The ASEAN-China Free Trade Area (ACFTA) is a free trade area between the ten ASEAN member states and China.
The initial framework agreement was signed on Nov. 4, 2002 in Phnom Penh, Cambodia, intended to establish a free trade area among the 11 nations by 2010. The free trade area came into effect on Jan. 1, 2010.
The ACFTA is the largest free trade area in the world in terms of population and third largest in terms of nominal GDP, trailing the European Economic Area and North American Free Trade Area.

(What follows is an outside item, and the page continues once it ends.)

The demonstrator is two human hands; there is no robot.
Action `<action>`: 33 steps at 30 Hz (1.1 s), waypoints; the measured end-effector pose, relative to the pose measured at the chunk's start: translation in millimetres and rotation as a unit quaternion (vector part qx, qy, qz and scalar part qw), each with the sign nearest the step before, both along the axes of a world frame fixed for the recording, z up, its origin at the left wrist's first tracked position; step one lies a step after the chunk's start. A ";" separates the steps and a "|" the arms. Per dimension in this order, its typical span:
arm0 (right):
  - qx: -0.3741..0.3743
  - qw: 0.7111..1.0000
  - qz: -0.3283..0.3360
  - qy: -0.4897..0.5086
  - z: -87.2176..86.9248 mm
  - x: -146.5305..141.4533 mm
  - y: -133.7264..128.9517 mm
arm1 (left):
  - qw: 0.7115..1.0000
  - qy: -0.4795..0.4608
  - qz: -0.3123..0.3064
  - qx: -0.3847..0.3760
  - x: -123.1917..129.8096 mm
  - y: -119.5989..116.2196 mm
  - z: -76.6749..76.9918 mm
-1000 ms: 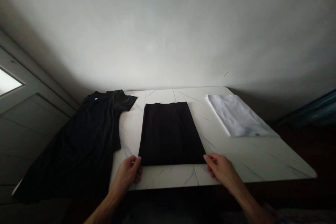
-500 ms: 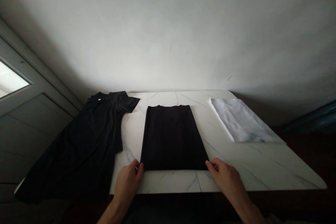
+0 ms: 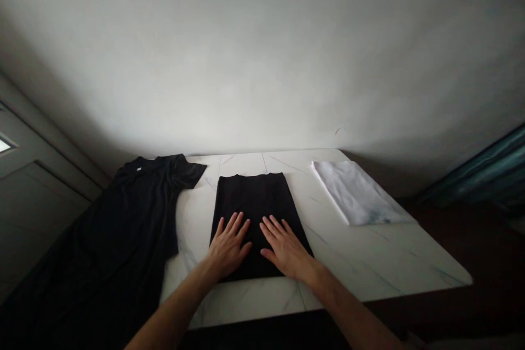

Under the free trade agreement, tariffs will be reduced to zero on 7,881 product categories, or 90 percent of imported goods. This reduction already took effect in China and the six original members of ASEAN: Brunei, Indonesia, Malaysia, the Philippines, Singapore and Thailand. The remaining four countries will follow suit in 2015.
The average tariff rate on Chinese goods sold in ASEAN countries decreased from 12.8 percent to 0.6 percent starting Jan. 1, 2010. Meanwhile, the average tariff rate on ASEAN goods sold in China decreased from 9.8 percent to 0.1 percent.
In respect to bilateral trade, the two sides are on target to meet the goal of lifting total trade to 500 billion U.S. dollars by 2015. In 2012, bilateral trade value reached 400.1 billion U.S. dollars, 7.3 times as much as that of 2002, according to China's Ministry of Commerce.
China-ASEAN economic cooperation has never been more dynamic and fruitful, as China has become ASEAN's largest trading partner and ASEAN has emerged as China's third biggest trading partner with bilateral trade growing by more than 20 percent annually on average and surging by 37 times over the past two decades.
To date, China has invested a total of close to 13 billion U.S. dollars in ASEAN countries so they are obviously an important destination for Chinese investment.China announced in 2009 that it would provide credit to ASEAN countries and set up a 10-billion-U. S.-dollar China-ASEAN Fund for investment cooperation.
So far, China has provided 12.2 billion U.S. dollars worth of loans to ASEAN for infrastructure projects, such as bridges, roads, and power stations. And ASEAN has become China's fifth largest export market in terms of service trade.